GIVEN DATA:
= = = = = = =
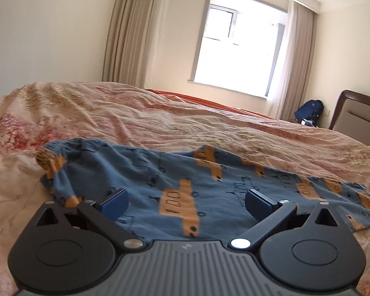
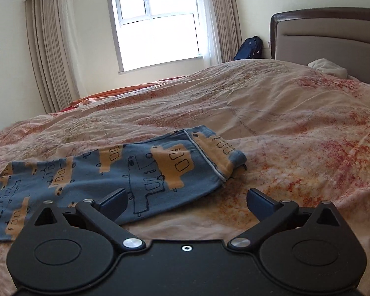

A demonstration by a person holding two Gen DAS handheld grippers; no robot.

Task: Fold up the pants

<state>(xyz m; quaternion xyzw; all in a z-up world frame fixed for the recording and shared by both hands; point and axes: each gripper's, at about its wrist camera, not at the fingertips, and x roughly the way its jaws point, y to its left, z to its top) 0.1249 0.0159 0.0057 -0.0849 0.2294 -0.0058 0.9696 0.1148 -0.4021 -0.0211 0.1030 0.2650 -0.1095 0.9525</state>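
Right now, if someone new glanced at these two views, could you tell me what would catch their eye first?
Probably the blue pants with orange vehicle prints, lying flat on the rumpled pink floral bedspread just ahead of both grippers. The left gripper and right gripper are open, holding nothing. Behind the bed, a bright window between beige curtains draws the eye.

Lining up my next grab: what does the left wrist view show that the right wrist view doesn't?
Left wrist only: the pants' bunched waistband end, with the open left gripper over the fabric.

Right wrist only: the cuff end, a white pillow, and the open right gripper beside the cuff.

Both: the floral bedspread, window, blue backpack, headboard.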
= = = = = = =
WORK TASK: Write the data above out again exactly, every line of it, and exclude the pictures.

TASK SOLUTION:
A demonstration by a person holding two Gen DAS handheld grippers; no robot.

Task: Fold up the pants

<state>(xyz m; quaternion xyzw; all in a z-up world frame fixed for the recording and shared by both hands; point and axes: each gripper's, at about its wrist camera, not at the fingertips, and x roughly the way its jaws point, y to its left, z to its top) 0.1249 0.0159 0.0057 -0.0849 0.2294 -0.0058 0.9696 0.1148 -0.4021 -0.0211 0.1030 0.2650 -0.1095 0.9525</state>
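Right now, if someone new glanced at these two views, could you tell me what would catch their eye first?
Probably the blue pants with orange vehicle prints, lying flat on the rumpled pink floral bedspread just ahead of both grippers. The left gripper and right gripper are open, holding nothing. Behind the bed, a bright window between beige curtains draws the eye.

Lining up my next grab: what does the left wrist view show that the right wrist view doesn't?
Left wrist only: the pants' bunched waistband end, with the open left gripper over the fabric.

Right wrist only: the cuff end, a white pillow, and the open right gripper beside the cuff.

Both: the floral bedspread, window, blue backpack, headboard.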

Nothing more remains to be added to this answer.